▸ Exercise:
Show the lines of the material that contain the word "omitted".

(Extracted material begins)

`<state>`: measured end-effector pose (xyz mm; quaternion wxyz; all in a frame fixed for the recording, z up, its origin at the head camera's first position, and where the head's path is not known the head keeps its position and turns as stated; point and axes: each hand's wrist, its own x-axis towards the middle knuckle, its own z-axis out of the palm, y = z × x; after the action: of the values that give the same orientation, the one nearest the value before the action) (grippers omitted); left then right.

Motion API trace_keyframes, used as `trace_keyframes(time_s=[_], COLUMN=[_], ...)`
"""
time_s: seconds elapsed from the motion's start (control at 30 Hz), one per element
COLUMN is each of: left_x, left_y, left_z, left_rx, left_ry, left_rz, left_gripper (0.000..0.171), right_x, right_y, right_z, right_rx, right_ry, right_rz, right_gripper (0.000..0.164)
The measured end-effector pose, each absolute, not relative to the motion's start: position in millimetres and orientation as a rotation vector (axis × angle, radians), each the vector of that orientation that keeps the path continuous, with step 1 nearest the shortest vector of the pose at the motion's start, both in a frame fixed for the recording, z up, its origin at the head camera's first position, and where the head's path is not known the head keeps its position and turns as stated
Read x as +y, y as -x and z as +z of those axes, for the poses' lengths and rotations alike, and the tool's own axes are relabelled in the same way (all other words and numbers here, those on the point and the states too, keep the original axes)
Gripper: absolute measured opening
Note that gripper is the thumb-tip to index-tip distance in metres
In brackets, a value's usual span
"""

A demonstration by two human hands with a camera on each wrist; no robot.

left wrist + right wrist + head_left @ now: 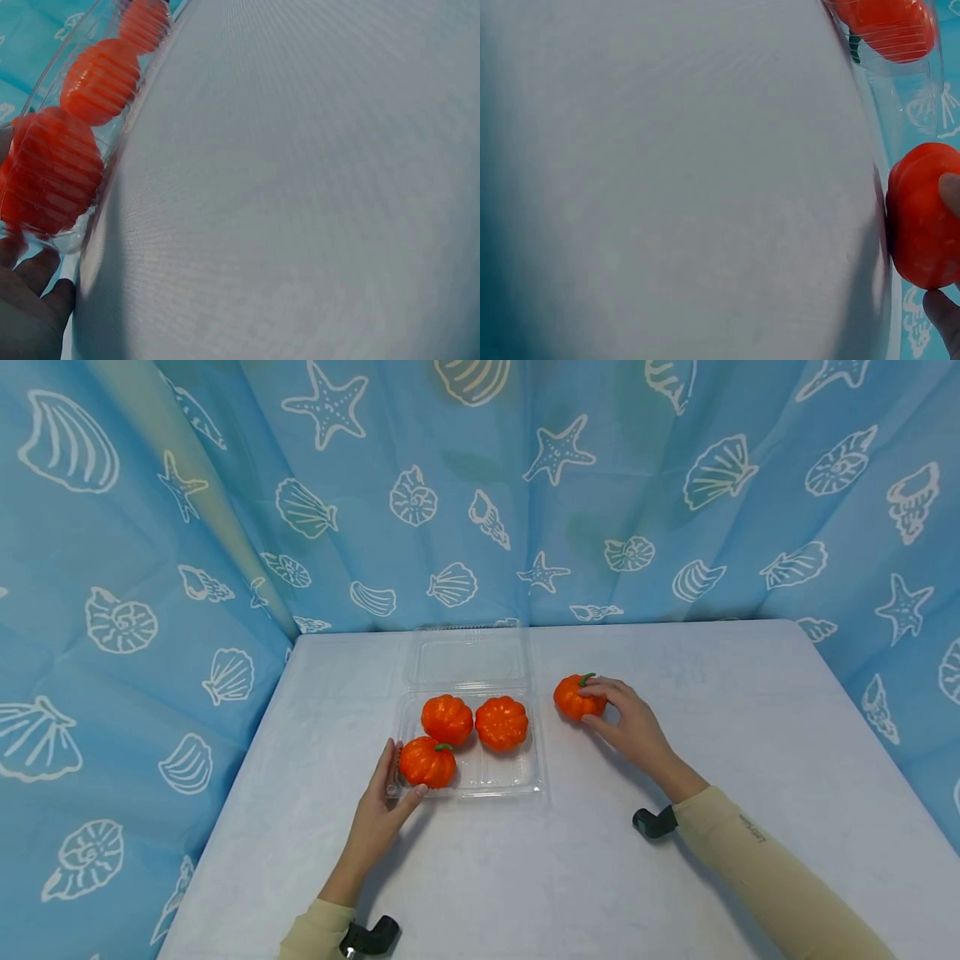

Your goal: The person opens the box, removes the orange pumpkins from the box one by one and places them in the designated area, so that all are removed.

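A clear plastic clamshell container (504, 775) lies with its lid (470, 658) folded back on the white-covered table. Inside are three small orange pumpkins: one with a green stem (427, 763) at the front left, one (447, 720) behind it and one (502, 724) to the right. My left hand (378, 814) holds the container's front left corner, thumb at the front and fingers along the side. Right of the container, my right hand (626, 724) grips a fourth green-stemmed pumpkin (572, 697) between thumb and fingers. In the right wrist view this pumpkin (924, 217) is close at the table surface.
White cloth covers the table (675, 893). A blue curtain (480, 527) with shell and starfish prints hangs behind it and at both sides. Dark camera mounts sit at the left wrist (371, 937) and the right wrist (654, 823).
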<state>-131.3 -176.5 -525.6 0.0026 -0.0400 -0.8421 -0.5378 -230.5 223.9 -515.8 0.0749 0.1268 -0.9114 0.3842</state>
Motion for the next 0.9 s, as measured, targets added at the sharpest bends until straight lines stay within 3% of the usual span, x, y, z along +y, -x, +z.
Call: trace_keyframes(time_s=[0.43, 0.9], left_x=[-176.8, -176.5], left_y=[130.3, 130.6], left_z=[-524.9, -525.0], left_rx=[-2.645, -2.653], left_ry=[0.13, 0.118], left_rz=[-1.679, -1.683], left_gripper=[0.092, 0.092], right_x=[225.0, 229.2], right_y=[231.8, 231.0], right_z=[-520.4, -519.9], right_rx=[-2.757, -2.758], right_ry=[-0.416, -0.485], right_rz=[1.068, 1.059], right_gripper=[0.031, 0.034])
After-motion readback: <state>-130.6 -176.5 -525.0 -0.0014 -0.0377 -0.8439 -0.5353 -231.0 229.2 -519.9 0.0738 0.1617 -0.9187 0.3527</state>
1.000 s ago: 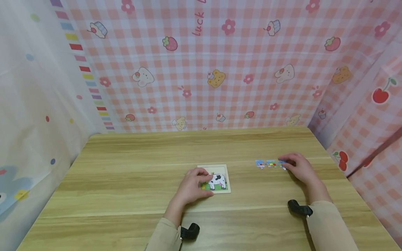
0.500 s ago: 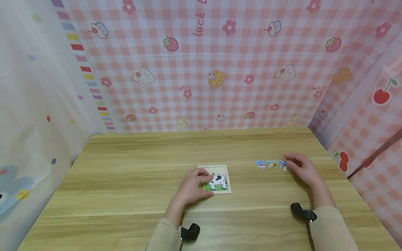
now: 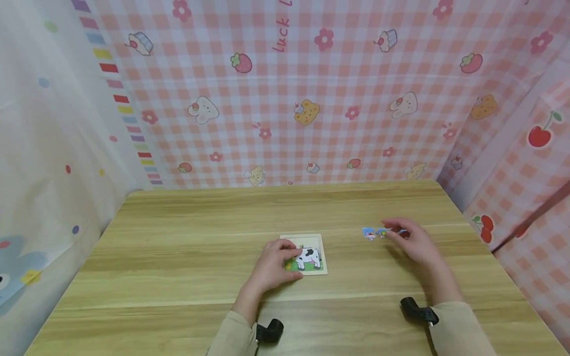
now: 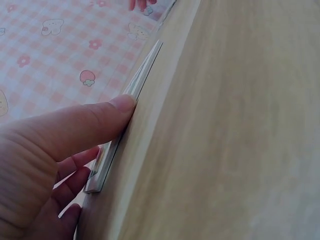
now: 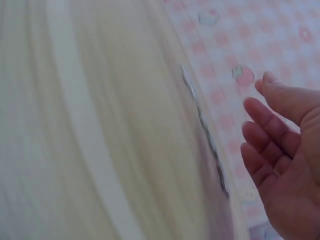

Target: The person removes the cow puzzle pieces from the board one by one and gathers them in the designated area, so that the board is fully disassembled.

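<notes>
A square jigsaw puzzle board with a pale frame and a cow picture lies mid-table. My left hand grips it from the left, thumb on the near edge and fingers over the cow's head end. In the left wrist view, the left hand's thumb presses the board's edge. Several small blue jigsaw pieces lie in a row to the board's right. My right hand hovers over the row's right part, hiding some pieces. From the right wrist, the right hand looks loosely curved, holding nothing, apart from the thin row of pieces.
A wood-grain table carries everything. Behind it hangs a pink checked curtain, with a white curtain on the left and a cherry-print one on the right. Black wrist cameras sit at both sleeves.
My right hand drew back slightly to the right, uncovering the row's right piece, then moved left over the pieces. The left hand and the puzzle board have stayed in place.
</notes>
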### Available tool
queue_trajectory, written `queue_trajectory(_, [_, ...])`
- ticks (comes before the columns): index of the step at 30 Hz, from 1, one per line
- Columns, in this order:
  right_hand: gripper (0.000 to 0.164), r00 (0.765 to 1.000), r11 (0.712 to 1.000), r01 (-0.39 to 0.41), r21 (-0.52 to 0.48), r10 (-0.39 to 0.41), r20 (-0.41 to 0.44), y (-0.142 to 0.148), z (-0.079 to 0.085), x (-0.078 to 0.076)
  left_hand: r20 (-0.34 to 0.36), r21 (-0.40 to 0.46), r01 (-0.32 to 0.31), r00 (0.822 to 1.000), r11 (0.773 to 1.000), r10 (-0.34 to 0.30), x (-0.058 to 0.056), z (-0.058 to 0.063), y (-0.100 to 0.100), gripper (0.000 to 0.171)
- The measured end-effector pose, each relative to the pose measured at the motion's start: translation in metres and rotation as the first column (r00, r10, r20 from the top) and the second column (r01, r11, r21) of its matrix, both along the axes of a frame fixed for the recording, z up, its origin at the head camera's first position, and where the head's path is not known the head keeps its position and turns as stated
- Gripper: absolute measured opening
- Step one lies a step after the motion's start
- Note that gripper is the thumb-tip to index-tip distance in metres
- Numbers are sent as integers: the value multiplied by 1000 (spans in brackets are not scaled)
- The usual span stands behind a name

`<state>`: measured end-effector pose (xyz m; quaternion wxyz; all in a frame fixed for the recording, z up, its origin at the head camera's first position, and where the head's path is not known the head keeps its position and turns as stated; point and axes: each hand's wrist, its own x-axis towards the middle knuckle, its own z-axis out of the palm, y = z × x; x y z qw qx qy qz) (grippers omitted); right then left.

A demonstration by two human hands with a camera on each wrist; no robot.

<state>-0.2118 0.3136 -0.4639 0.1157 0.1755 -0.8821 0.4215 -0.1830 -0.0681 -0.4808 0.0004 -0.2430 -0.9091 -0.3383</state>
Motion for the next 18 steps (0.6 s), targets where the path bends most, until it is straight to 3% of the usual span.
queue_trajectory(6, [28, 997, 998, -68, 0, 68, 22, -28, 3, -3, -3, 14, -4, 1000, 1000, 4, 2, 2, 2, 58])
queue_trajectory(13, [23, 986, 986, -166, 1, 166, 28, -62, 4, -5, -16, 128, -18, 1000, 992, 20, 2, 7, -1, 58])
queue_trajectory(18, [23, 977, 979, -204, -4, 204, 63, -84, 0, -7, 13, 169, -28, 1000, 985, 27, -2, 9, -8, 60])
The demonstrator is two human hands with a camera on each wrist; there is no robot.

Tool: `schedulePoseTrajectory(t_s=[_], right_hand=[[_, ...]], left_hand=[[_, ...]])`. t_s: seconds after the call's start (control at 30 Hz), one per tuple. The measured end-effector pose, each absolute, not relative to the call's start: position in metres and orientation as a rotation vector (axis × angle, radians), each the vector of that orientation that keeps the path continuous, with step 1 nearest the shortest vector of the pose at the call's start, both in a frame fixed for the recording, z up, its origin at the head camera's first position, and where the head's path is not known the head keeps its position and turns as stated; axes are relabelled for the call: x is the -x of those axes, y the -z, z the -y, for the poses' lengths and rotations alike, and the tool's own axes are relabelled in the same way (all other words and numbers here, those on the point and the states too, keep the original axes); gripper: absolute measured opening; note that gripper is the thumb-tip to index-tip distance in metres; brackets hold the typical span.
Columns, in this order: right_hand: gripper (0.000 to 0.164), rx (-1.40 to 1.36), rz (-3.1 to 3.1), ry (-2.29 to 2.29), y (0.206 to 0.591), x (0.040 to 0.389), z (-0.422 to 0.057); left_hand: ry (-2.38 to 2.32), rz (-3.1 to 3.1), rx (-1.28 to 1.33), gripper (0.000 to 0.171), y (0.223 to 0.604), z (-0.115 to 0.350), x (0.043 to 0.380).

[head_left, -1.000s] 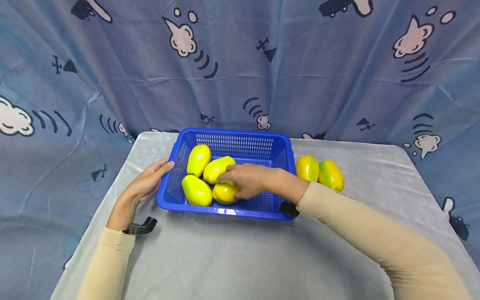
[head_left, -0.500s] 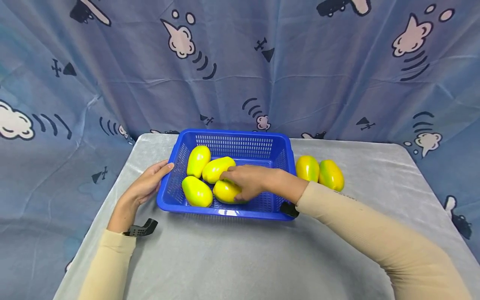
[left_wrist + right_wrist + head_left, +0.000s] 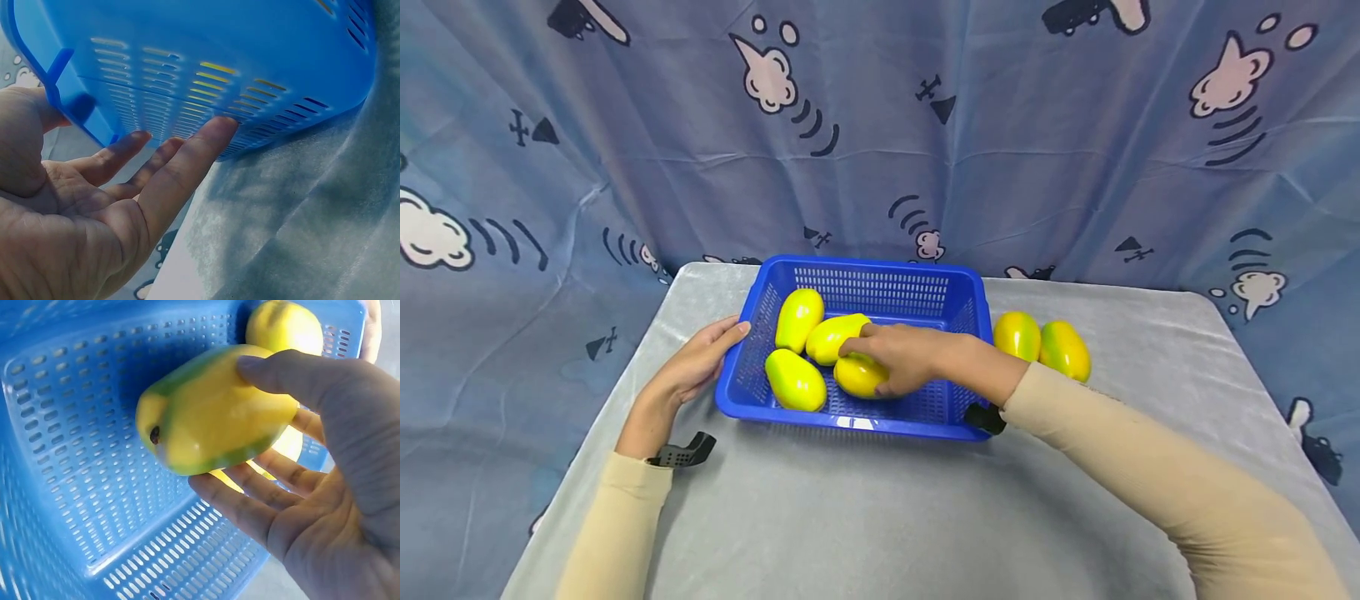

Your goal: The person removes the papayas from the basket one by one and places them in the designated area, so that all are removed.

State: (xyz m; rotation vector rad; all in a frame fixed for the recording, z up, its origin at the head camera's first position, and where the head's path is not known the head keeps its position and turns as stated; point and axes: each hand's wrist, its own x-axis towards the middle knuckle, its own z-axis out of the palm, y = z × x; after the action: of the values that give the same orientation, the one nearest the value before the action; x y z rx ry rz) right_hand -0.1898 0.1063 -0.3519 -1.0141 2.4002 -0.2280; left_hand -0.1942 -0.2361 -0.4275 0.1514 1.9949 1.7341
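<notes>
My right hand [image 3: 908,357] grips a yellow papaya with green streaks [image 3: 212,419] inside the blue basket [image 3: 857,426]. In the right wrist view the thumb lies on top of it and the fingers curl beneath. The palm-side end is covered by the hand. My left hand [image 3: 698,360] holds the basket's left rim, thumb over the edge and fingers against the slotted outer wall [image 3: 150,81]. Left of the held fruit are another papaya [image 3: 835,337], one at the back left [image 3: 799,319] and one at the front left [image 3: 795,381].
Two more papayas, one [image 3: 1017,336] beside the other [image 3: 1066,351], lie on the grey tablecloth [image 3: 880,517] right of the basket, close to my right forearm. A blue patterned curtain [image 3: 865,183] hangs behind the table.
My right hand has shifted the held papaya slightly back and to the right, away from the front-left papaya. My left hand has stayed at the basket's rim.
</notes>
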Motion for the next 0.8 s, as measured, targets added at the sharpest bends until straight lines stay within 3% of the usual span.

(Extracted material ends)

▸ Solution below:
`<state>`: measured end-effector pose (xyz mm; quaternion wxyz; all in a frame fixed for the recording, z up, its origin at the head camera's first position, and where the head's path is not known the head keeps its position and turns as stated; point and axes: each hand's wrist, its own x-axis towards the middle knuckle, its own z-axis out of the palm, y = z × x; after the action: of the values that give the same orientation, the one nearest the value before the action) (grippers omitted); left then right.
`<state>`: measured end-effector pose (xyz m; quaternion wxyz; all in a frame fixed for the recording, z up, its origin at the head camera's first position, and where the head's path is not known the head keeps its position and turns as stated; point and axes: each hand's wrist, its own x-axis towards the middle knuckle, its own z-axis out of the palm, y = z × x; x y z qw qx qy qz) (grippers omitted); right then left.

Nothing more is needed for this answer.